What you need to know about: Vanishing Twin Syndrome
In recent years, enhanced use of ultrasound early in pregnancy has increased the frequency of diagnosis of twin pregnancy, and unfortunately, has produced a heightened awareness of the phenomenon of Vanishing Twin Syndrome (VTS). Here are the answers to Frequently Asked Questions about this condition.
What is Vanishing Twin Syndrome?
Vanishing Twin Syndrome occurs when one of a set of twin fetuses apparently disappears from the womb during pregnancy, usually resulting in a normal singleton pregnancy.
What really happens?
One of the fetuses in a twin pregnancy spontaneously aborts, usually during the first trimester; the fetal tissue is absorbed by the other twin, the placenta, or the mother, thus giving the appearance that the twin "vanished."
How is it diagnosed?
Here's a typical scenario: A mother undergoes a routine ultrasound early in her pregnancy, for example at six or seven weeks gestation. Two fetuses are detected. The mother is told she is having twins.
When the mother returns to the doctor six weeks later, only one heartbeat can be heard with a Doppler scan. Another ultrasound is performed. Only one fetus is identified.
In other cases, a pregnant mother experiences symptoms that would seem to mimic miscarriage; however the single baby in her womb remains unaffected.
How often does it happen?
Scientists have confirmed that the number of twin conceptions greatly outnumbers the number of actual twin births. Some estimates offer that 1 in 8 people started life as a twin, while in reality only 1 in 70 actually are a twin. In the book Having Twins (compare prices), author Elizabeth Noble claims that 80% of twin pregnancies result in the loss of one or both babies. Other studies predict that Vanishing Twin Syndrome occurs in 21 - 30% of all multiple pregnancies in the United States. It is estimated that Vanishing Twin Syndrome will play a role in 50% of assisted ovulation pregnancies.

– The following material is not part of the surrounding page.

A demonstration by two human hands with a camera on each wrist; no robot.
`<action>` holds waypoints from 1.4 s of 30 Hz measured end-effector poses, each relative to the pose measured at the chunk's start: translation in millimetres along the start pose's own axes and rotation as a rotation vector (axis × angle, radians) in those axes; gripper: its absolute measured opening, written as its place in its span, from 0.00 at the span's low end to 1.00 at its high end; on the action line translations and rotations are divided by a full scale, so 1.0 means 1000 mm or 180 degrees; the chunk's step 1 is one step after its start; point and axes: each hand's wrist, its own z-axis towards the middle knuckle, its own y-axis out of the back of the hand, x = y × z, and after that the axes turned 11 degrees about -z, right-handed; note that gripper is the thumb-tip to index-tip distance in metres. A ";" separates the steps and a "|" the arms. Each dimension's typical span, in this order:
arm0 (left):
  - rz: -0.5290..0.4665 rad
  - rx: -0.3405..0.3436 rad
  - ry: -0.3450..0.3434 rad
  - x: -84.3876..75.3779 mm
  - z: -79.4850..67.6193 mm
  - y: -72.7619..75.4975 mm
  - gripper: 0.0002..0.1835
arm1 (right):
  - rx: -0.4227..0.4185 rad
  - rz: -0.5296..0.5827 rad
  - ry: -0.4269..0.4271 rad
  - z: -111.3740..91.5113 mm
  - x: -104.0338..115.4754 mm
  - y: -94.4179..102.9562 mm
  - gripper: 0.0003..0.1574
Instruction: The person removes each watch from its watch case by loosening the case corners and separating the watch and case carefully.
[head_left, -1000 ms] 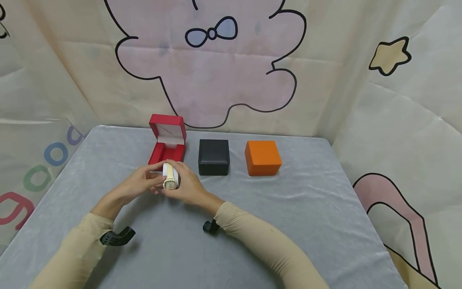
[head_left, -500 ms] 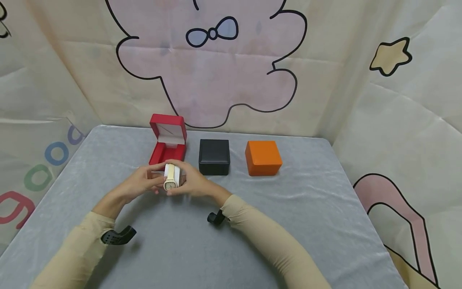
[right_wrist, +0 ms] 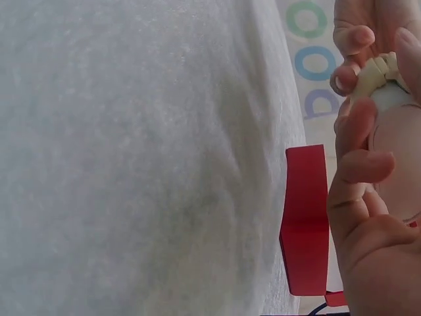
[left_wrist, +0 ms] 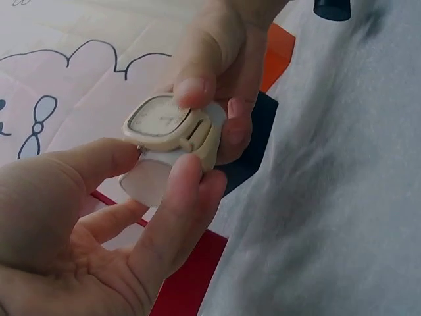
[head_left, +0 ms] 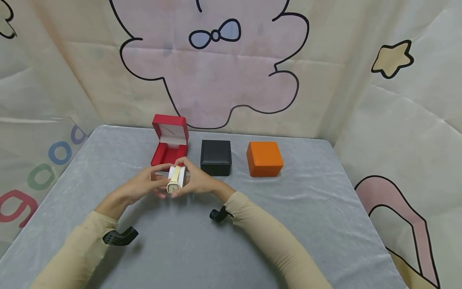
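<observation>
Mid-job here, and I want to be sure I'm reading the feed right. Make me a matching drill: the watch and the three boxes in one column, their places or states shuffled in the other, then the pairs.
Things
1. Cream wristwatch
2. Red box
3. Black box
4. Orange box

Places and states
A. At the right end of the row in the head view
B. Lid standing open
C. Held between the left hand and the right hand
D. In the middle of the row of boxes

Pairs: 1-C, 2-B, 3-D, 4-A
</observation>
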 end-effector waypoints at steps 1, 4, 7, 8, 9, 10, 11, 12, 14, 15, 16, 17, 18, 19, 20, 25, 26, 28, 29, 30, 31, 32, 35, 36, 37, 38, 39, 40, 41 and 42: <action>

Why is it happening more frequently?
Although it would seem that incidences of Vanishing Twin Syndrome are increasing with alarming frequency, it is simply that the detection of the phenomenon has increased. Advancements in ultrasound technology allow modern doctors (and parents) the exciting opportunity to peek into the womb. As more doctors routinely use ultrasound in the first trimester, more multiple pregnancies are identified. And a certain percentage of those will be affected by Vanishing Twin Syndrome. In the past, many women experienced VTS without ever knowing it.
What causes it?
Just as there is no clear attributable cause for most miscarriages, there aren't always reasons or explanations for the loss of a fetus in a multiple pregnancy. In some cases, the fetus is inviable due to chromosomal or placental abnormalities. Some studies suggest that because these abnormalities are more common in older women, Vanishing Twin Syndrome occurs more often in mothers of advanced age. Vanishing Twin Syndrome occurs with equal frequency in monozygotic and dizygotic twins, although the complications of sharing a placenta between monochorionic monozygotic twins may contribute to the condition.
What are the symptoms?
There might not be any symptoms. However, some mothers experience some mild cramping, bleeding or pelvic discomfort, similar to miscarriage. Decreasing hormone levels may also indicate that one fetus has been resorbed.
What is the treatment?
Generally, neither the mother nor the remaining fetus will require any kind of medical treatment. When VTS occurs in the first trimester, the mother usually goes on to experience a normal pregnancy and delivers a healthy singleton. However, in situations where a fetus dies in the second or third trimester, the mother may experience pre-term labor, infection or hemorrhaging. In those cases, doctors will prescribe treatment appropriate for those conditions.
What are the ramifications for the mother?
Physically, none. But emotionally, the mother may be feeling an awkward combination of grief over the loss of one baby and relief for the viability of the surviving baby. It is important for the parents to grieve in a way that feels appropriate, acknowledging the loss of a child as well as the loss of their identity as parents of multiples.